Some of the steps that can be taken to increase profit include:

improving gross margins

improving debt collections

reducing stock levels

reducing staff by improved processes

better deployment of staff (such as salesmen out selling rather than sitting in the office)

reducing overheads

increasing product range.

However, this doesn’t mean that all businesses with the same level of profitability will be valued at the same amount. For example, there may be a successful restaurant in a small row of shops in an inner suburb. The newsagent next door is equally profitable. However, the restaurant’s profitability is closely related to the owner’s personal skill as a chef and the time he or she spends working, while the newsagent is profitable because there is a train station nearby and commuters buy newspapers on the way to work.

In the marketplace, the restaurant is probably worth less than the newsagent, despite the same level of profitability. The reason for this is, with the departure of the restaurant’s present owner it’s more likely that the profitability of the restaurant will suffer. The business owner needs to be able to show the quality and skills of the rest of the staff, the contribution they make to profit, and the lack of reliance on his or her own personal efforts.

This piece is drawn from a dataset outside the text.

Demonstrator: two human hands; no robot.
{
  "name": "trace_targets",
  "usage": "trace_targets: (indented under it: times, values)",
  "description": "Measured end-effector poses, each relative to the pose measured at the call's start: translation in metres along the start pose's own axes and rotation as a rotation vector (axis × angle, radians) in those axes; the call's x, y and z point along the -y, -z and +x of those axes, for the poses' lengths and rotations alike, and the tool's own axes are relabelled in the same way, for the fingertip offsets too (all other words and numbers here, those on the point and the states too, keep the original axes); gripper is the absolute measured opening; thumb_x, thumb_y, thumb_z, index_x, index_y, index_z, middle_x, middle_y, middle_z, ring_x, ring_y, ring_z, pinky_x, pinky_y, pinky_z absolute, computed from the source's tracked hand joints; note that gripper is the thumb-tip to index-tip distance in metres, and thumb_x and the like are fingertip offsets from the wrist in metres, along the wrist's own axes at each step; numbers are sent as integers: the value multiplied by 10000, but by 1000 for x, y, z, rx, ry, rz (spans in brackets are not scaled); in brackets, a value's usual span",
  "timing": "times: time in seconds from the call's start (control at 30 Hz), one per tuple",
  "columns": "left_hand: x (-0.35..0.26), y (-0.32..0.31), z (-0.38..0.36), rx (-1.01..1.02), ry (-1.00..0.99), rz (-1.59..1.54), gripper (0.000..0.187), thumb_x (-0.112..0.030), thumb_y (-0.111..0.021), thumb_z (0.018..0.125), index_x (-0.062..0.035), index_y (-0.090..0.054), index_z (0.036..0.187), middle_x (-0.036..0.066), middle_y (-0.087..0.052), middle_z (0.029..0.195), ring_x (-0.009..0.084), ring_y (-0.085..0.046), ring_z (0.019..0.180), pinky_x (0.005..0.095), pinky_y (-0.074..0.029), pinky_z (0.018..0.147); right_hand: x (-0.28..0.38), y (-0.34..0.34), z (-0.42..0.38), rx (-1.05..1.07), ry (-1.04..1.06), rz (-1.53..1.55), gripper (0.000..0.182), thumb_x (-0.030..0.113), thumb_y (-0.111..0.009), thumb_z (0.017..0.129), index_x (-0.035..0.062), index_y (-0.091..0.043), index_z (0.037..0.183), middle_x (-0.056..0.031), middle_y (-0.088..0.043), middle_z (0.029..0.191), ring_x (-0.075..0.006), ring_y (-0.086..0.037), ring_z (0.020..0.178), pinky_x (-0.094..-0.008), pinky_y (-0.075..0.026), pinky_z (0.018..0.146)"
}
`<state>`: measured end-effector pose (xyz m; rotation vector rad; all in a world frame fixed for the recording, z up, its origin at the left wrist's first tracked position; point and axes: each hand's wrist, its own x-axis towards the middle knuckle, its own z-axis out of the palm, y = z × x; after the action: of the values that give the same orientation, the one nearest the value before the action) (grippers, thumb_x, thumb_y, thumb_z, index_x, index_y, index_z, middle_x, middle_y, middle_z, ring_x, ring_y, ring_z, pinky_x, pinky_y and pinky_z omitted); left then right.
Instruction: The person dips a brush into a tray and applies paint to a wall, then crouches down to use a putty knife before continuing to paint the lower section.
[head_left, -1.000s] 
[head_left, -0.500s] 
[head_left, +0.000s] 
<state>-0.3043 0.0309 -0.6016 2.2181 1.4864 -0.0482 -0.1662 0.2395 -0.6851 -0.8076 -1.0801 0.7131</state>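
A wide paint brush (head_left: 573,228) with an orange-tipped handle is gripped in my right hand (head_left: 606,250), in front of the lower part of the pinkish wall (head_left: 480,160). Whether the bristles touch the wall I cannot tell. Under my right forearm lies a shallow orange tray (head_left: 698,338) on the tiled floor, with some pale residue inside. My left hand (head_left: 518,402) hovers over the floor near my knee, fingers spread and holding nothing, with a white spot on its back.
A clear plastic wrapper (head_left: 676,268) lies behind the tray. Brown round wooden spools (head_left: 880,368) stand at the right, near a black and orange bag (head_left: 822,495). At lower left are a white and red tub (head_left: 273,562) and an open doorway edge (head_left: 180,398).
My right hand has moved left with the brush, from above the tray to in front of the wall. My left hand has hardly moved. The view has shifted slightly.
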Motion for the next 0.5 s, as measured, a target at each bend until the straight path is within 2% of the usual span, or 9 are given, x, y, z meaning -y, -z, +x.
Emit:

Thus, while profitability is important, it is the expectation of continued profitability from the business structure itself, rather than from the ability of the present owner, that is most important.

This can come as a surprise to many small business owners who have worked hard to build up the long-term profitability of their business but, in doing so, have become personally closely associated with the success and profitability of their business.

It is a particular problem with professional services businesses where the reputation of the owner is closely associated with the business’ success. So the owner needs to reduce his influence on the profitability of the business in order to maximise its value. For example, by establishing a management team, improving formality of management, introducing customers to others in the business and keeping records of customer contacts, and excluding the owner’s name from the business.

A business that has good systems, is well located, enjoys a long-standing reputation and has few immediate competitors should be able to maintain its profits, and such a business would usually be said to have a low risk of earning those profits.

Because of this low risk, the value of the business will be higher than that of a business where there is a high risk that the profit may not be sustained. The future profits of a business that has just started will be high risk, as will a business that has a low barrier to competitors entering the marketplace or a business subject to seasonal or weather fluctuations.